Thunderhead Broadheads

By Jeff Johnston, of the Thunderhead Tribe

Back when I was a welp a compound bow appeared under the old Tannenbaum. It was a 40-pound Browning, which meant it was legal for deer in my state. Unfortunately for me, I weighed 40 pounds and couldn’t pull it back. But I learned to push my face against my right bicep to get to near-full draw, and after a while I could usually hit the chest area of a hay bale from across the barn. The next year, when I could draw it like a normal person and the old man figured the squirrels were due a little mercy, a pack of Thunderhead broadheads and some Easton XX75s appeared under the same blessed tree. In father/son language, it meant I was cleared for deer. Fuck yeah! 

Now let me tell you something about broadheads 35 years ago. There were basically three products for guys like you and me who were born to the era of thread-on, 100-grain heads. (The old school, badass bowhunters used Oneida or Bear bows with glue-on Zwickeys, but I was born a generation too late for that manly shit.) So there were Thunderheads, Muzzys and the cheap-ass Allen broadheads from Wal-Mart. For whatever reason my dad picked Thunderhead, and so I became forever suspicious of any dumb son of a bitch who used Muzzys. Still am. 

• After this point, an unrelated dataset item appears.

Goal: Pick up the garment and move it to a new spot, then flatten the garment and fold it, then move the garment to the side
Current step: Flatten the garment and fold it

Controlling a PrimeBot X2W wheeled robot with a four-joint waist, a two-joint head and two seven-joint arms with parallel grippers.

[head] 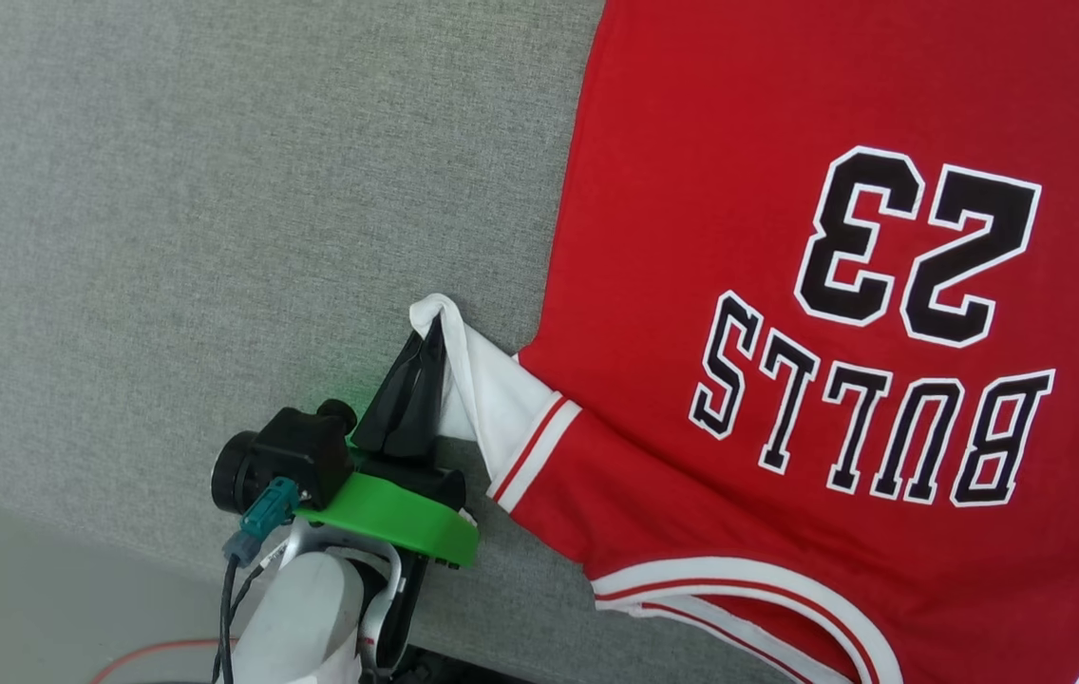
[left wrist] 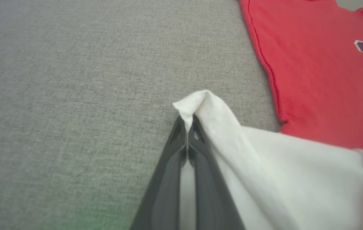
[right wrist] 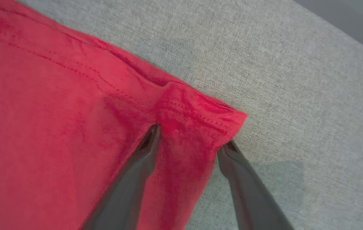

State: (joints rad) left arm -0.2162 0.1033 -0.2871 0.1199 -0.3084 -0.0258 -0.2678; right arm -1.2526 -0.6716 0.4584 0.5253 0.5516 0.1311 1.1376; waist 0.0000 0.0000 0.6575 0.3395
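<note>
Left gripper (head: 432, 332): fingers (left wrist: 168, 166) pressed together, with a pinch of white sleeve (left wrist: 264, 166) caught between the tips. The cloth peaks just past the tips and drapes down their right side. At the pinch the sleeve is raised off the surface.

Right gripper (right wrist: 191, 136): fingers (right wrist: 143, 156) spread wide, nothing clamped. One tip sits over red cloth, the other at the cloth's edge over grey weave. The stitched hem corner (right wrist: 223, 119) lies between the tips and just ahead of them. Cannot tell whether either tip presses down.

Shirt (head: 786, 190): red, spread flat on a grey woven surface (head: 217, 190), to the right of the left fingers. Black, white-edged "BULLS" and "23" face up. Red-and-white striped trim runs where the white sleeve meets the red.

Surroundings: grey weave runs on ahead of the left fingers and to their left. Behind them sit a green ring (head: 397, 522) and a black camera (head: 283, 456) with a teal plug (head: 266, 508). Past the surface's near edge are pale floor (head: 17, 589) and an orange cable (head: 145, 655).
</note>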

The Thunderheads came in a six-pack—none of this cheap three-pack BS—and the replaceable blades were razor sharp. You could practice with a couple heads then switch out the blades the night before the hunt. I wounded the first deer I shot at—a hand grenade might not have killed the poor bastard where I hit him—but then I killed a bunch in a row with the Thunderheads, including my second, third, fourth, fifth and I think on up to my 20th deer or so before I ever even thought about trying anything else. Why would I? 

If tattoos were legal for 15-year-olds, I feel sure I’d have gotten a black silhouette of the three-bladed, streamlined chisel tip blazoned across my scrawny shoulder. I guess I’m glad I didn’t … but then again I bet I’d still be showing it off quite frequently if I did.    

Over time I became an editor of an outdoor magazine and so it became my job to use all types of brands of broadheads, including the wildest prototype, guaranteed-to-fly-like-a-bat-and-come-apart mechanicals you’ve never heard of. Yet after all these years, you know which ones I find myself going back to? Muzzy? Think again, —Thunderhead. Because that which isn’t broken needs no fixing.